__Exercise requirements__. After locating the line that contains "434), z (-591" in the data below, set down exactly that line and each one after it through the line that contains "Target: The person", and nothing more.

__Entries supplied__.
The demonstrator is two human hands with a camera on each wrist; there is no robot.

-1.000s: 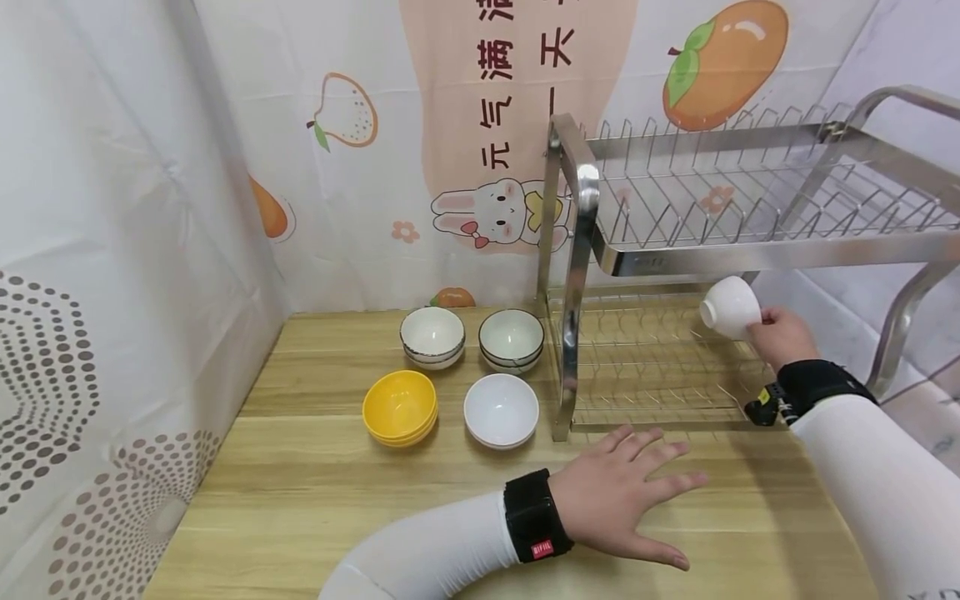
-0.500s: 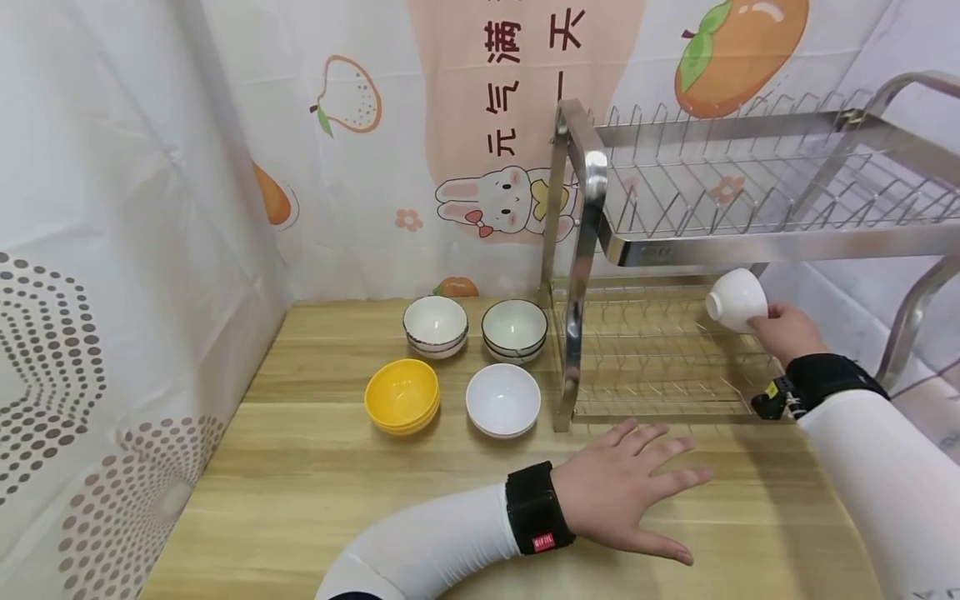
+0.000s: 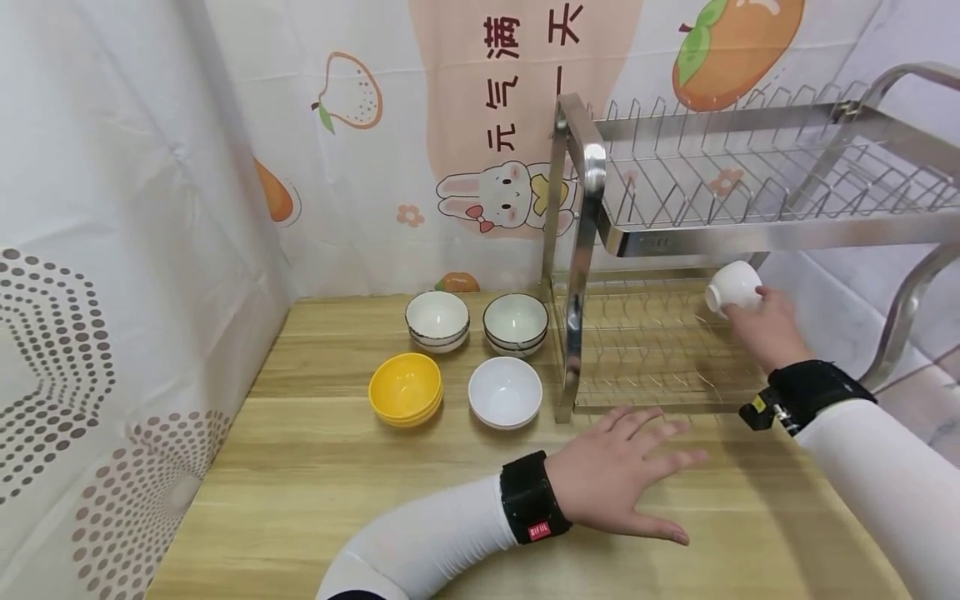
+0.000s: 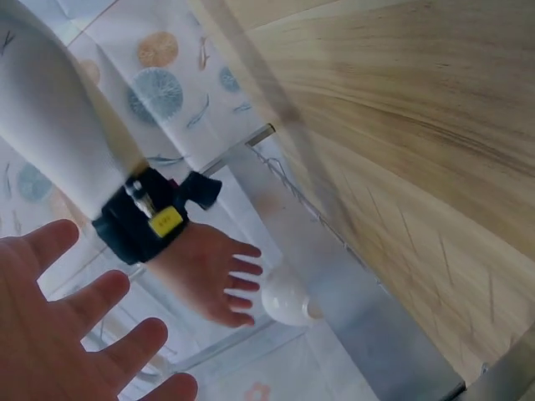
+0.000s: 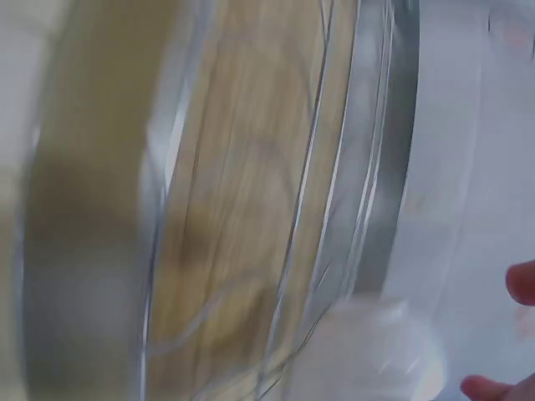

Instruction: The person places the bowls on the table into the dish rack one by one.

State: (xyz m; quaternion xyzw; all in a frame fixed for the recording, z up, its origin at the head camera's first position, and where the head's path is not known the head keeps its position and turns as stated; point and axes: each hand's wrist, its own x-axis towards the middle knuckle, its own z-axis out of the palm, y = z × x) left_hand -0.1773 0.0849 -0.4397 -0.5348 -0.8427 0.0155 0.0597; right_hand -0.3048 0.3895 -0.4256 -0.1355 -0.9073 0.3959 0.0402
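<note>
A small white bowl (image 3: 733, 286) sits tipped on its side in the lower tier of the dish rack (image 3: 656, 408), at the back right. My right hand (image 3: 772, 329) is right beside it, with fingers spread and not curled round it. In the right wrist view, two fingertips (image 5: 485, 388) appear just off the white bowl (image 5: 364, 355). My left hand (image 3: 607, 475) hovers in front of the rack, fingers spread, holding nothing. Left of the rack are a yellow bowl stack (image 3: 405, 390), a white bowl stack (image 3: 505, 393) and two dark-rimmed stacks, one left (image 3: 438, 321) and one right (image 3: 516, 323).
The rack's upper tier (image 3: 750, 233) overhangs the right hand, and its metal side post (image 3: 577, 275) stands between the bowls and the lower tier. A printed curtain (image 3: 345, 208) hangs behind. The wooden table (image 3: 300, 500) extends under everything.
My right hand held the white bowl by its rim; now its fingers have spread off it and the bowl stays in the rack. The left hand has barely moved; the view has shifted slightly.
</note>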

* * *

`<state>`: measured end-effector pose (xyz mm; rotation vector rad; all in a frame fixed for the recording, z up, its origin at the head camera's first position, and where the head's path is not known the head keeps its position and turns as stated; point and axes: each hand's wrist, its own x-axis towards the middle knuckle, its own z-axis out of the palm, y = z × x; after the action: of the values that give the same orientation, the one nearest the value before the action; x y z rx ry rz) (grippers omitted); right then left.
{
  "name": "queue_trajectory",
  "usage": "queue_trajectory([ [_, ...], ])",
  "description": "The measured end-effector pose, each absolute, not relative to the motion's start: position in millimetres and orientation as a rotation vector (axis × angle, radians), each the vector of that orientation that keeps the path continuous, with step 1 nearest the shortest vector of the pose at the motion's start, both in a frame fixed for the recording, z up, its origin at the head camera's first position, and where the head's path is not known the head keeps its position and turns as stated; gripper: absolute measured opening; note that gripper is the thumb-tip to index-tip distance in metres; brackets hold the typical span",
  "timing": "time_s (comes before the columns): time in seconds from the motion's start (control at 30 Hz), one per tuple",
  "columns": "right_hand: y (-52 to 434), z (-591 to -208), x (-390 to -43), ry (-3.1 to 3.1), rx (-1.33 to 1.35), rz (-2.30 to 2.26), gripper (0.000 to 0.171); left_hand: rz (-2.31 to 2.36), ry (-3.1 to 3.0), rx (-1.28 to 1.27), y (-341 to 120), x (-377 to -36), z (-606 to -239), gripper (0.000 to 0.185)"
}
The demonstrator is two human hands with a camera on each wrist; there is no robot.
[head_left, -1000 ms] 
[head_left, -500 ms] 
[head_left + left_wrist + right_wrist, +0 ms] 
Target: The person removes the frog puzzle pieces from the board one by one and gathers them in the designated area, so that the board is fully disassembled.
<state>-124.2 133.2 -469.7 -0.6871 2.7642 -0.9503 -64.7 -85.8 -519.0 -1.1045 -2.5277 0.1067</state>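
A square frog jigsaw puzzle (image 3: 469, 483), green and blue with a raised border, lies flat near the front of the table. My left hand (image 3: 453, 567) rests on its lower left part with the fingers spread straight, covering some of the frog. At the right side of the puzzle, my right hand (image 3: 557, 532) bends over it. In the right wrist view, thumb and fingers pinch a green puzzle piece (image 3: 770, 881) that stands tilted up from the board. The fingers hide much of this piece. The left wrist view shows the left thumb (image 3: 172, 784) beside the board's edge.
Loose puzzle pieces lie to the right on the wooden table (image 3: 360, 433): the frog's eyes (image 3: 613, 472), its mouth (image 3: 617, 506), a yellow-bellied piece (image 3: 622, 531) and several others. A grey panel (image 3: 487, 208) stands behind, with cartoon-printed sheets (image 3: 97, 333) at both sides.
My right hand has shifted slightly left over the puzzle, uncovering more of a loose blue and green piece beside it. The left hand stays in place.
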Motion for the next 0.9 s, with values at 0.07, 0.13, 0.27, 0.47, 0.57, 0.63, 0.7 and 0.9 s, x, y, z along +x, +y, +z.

__Task solution__.
  "columns": "right_hand: y (-52 to 434), z (-591 to -208), x (-390 to -43), ry (-3.1 to 3.1), rx (-1.33 to 1.35), rz (-2.30 to 2.26), gripper (0.000 to 0.171); left_hand: rz (-2.31 to 2.36), ry (-3.1 to 3.0), rx (-1.28 to 1.27), y (-341 to 120), x (-377 to -36), z (-606 to -239), gripper (0.000 to 0.185)"
}
The demonstrator is two human hands with a camera on each wrist; there is no robot.
[head_left, -1000 ms] 
[head_left, -500 ms] 
[head_left + left_wrist + right_wrist, +0 ms] 
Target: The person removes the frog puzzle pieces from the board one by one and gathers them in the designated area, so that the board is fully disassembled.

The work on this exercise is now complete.